You can do a DDoS by advertising a bunch of services, then all the nodes try to connect and make random connections to that service. I run a bitcoin node that uses a non-standard port, and it has literally never received a legitimate connection from a Bitcoin Core node. If you use the same port, then all this anti traffic analysis stuff is sort of worthless. You need to allow unique port numbers.
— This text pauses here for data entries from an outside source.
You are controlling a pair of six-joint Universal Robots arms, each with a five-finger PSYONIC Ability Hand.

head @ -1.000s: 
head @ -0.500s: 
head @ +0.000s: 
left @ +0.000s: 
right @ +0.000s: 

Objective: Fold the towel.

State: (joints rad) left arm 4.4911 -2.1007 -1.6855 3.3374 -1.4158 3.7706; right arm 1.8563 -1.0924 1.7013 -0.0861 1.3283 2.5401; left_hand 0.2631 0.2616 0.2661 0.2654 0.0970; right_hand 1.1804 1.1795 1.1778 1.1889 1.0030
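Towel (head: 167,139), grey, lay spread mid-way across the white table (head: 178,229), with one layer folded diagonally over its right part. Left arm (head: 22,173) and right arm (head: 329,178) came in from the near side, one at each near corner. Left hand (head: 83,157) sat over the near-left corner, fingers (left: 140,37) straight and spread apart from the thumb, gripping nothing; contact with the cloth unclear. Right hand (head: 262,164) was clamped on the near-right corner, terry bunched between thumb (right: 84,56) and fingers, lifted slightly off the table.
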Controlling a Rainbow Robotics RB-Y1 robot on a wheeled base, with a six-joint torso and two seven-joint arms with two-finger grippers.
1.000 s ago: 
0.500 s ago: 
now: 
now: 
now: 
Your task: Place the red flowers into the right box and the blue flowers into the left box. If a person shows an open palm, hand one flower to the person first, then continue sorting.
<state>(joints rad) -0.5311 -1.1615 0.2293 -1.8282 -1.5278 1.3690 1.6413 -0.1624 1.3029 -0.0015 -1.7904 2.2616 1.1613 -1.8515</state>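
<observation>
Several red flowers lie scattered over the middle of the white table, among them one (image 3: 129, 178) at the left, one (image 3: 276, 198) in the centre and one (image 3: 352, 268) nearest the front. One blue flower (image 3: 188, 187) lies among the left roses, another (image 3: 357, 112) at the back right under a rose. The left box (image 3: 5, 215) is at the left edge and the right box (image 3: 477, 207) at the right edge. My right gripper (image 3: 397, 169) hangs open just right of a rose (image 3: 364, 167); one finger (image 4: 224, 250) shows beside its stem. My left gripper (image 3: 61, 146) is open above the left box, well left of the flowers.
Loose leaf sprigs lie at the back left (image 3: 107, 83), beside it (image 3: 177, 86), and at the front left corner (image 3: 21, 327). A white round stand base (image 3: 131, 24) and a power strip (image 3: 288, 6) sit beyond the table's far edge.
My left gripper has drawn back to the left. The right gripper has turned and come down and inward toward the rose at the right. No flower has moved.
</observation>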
Would it be useful to reuse the upper 32 bytes of that Poly1305 round? For encrypting the payload? Only for creating the poly1305 key. We always throw away that 32 bytes. As long as you don't mix it with the other key; you need to keep the two things separate. ChaCha20 just gives you as many random numbers as you want. The openssh proposal is stupid throwing away those things... I think it was an implementation choice that reduced a couple bytes of state they would have had to keep track of, it's a counter for a message and that's all you need. It made it a little faster, but not substantially. I might try to implement something there.

Next steps

ChaCha20 has been merged. Poly1305 has been merged. The AEAD construct has been pull requested. It has test vectors, it has bench, it is stable. It needs total review by cryptography people. It's not new crypto but it is a new construct. It's not like walking on a frozen lake, but it's still similar to walking on ice. Needs more review and to build up momentum. It has a full implementation. It works, although it's not good.

After the version handshake, you send the version message. After the crypto message, yes.

As an alternative to using the elegator square 64 byte construction, you could be permitted to send a number of non-valid x-coordinates before the actual x-coordinate and then you use a poisson distribution for this. You read 32 bytes, is it a valid x-coordinate, yay go, and if not skip it and continue. I think this actually looks random. The sad point of this is that you end up with things on 32 byte boundaries that are also identifiable. Why not elegator squared?

One of the properties should be that we have a dependency in terms of having external libraries or something..... I don't think that's necessary, and it also complicates.. not every project that wants to implement p2p protocols has the same resources to develop. We'd add it to libsecp256k1 if we do that.. Yeah, that's true. There's more concerns than just "can we implement it".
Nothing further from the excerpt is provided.